Go through the listing and copy each line with the string "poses".
┌──
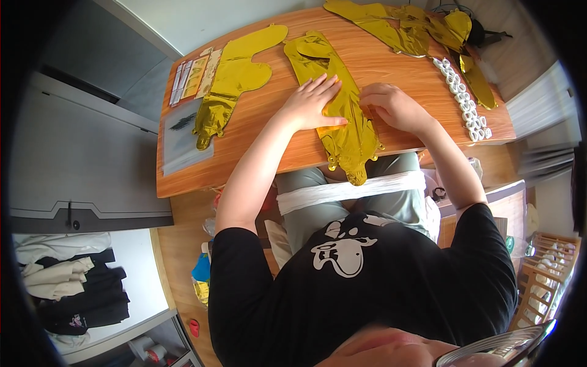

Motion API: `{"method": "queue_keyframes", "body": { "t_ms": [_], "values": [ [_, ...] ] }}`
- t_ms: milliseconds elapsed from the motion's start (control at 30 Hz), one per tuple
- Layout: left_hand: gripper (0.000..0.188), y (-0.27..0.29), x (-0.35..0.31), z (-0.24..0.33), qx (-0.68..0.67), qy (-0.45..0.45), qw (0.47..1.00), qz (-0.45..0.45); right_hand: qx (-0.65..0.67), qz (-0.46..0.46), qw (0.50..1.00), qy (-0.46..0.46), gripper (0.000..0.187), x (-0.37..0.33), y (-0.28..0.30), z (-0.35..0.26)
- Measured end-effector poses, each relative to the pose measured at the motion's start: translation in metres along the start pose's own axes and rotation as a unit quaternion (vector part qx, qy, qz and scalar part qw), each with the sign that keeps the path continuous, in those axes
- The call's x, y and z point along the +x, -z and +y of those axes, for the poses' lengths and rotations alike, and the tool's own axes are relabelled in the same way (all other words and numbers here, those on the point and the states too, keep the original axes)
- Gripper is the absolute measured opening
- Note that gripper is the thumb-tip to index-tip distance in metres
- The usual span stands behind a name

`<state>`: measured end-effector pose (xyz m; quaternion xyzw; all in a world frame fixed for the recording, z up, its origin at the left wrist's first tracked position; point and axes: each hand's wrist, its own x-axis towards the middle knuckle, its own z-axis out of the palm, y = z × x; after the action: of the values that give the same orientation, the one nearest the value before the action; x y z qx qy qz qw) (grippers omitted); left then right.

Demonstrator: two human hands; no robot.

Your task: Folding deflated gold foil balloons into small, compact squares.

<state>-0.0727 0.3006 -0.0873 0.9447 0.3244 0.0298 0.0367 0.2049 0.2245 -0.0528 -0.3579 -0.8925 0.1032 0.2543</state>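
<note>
The left hand (pixel 309 104) lies flat near the middle of the frame, fingers spread and thumb out to the right, pressing down without gripping. Under it is the gold foil (pixel 348 101), stretched from the upper middle towards the person, its narrow end poking past the near edge of the tabletop (pixel 263 147). The right hand (pixel 394 107), just right of centre, has its fingers curled in at the foil's right edge; from where I stand I can't tell whether they pinch it or only rest there.

The foil looks thin and is creased already, so a sharp tug on the right against that flat palm could tear it or set a harder fold. If the palm came up, the overhanging end might drag the piece down onto the white band (pixel 354 191) across the trousers (pixel 296 217). A shift of the legs could snag the end too.

Farther out, a second foil (pixel 235 76) lies to the upper left, partly over a clear sheet (pixel 183 144), with packets (pixel 191 79) beside it. Sweeping an elbow that way could knock them askew. At upper right sit a foil heap (pixel 400 30) and white coils (pixel 461 98).
</note>
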Motion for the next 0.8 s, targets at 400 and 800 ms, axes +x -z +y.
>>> {"method": "queue_keyframes", "body": {
  "t_ms": [400, 800],
  "values": [
    [0.111, 0.0, 0.0, 0.001, 0.016, -0.001, 1.0, 0.001, 0.005, 0.0, 1.0, 0.022, 0.027, -0.009, -0.014, 0.004],
    [0.112, -0.001, -0.021, 0.026, 0.005, -0.078, 0.997, -0.029, -0.003, -0.111, 0.994, 0.019, 0.074, -0.053, 0.006, -0.05]
  ]
}}
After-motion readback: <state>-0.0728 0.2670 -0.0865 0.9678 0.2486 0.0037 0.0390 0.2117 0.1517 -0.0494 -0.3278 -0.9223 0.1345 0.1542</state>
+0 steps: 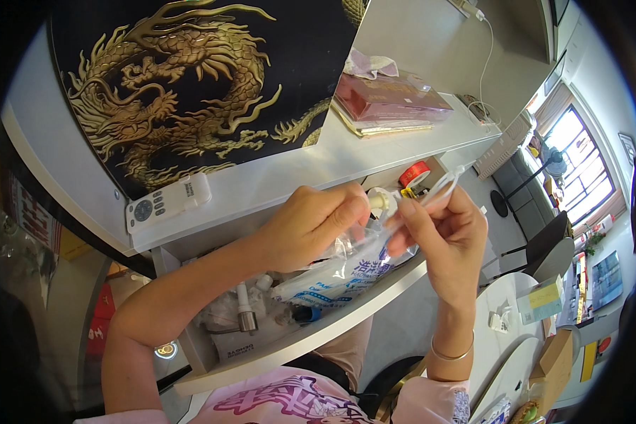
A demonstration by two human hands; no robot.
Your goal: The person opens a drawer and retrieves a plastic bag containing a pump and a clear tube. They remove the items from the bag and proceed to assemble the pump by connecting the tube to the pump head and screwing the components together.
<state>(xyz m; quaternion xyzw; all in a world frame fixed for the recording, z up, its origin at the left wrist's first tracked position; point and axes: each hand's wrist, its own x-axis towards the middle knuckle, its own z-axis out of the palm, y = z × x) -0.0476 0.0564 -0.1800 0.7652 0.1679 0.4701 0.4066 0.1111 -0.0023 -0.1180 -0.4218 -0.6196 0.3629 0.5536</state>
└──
*Answer below:*
- Measured end-effector poses, each relative to the pose measured at the motion's start: translation in metres along the start pose's own axes and rotation as a unit quaternion (vector part qx, qy, qz and scalar part qw), each with the sign that keeps the path continuous, in those axes
- The call's x, y and z point along the +x, -z and +y of those axes, for the poses' lengths and rotations alike, and the tool's own axes are relabelled in the same way (all other words and numbers here, those on the point and the states too, keep the original axes)

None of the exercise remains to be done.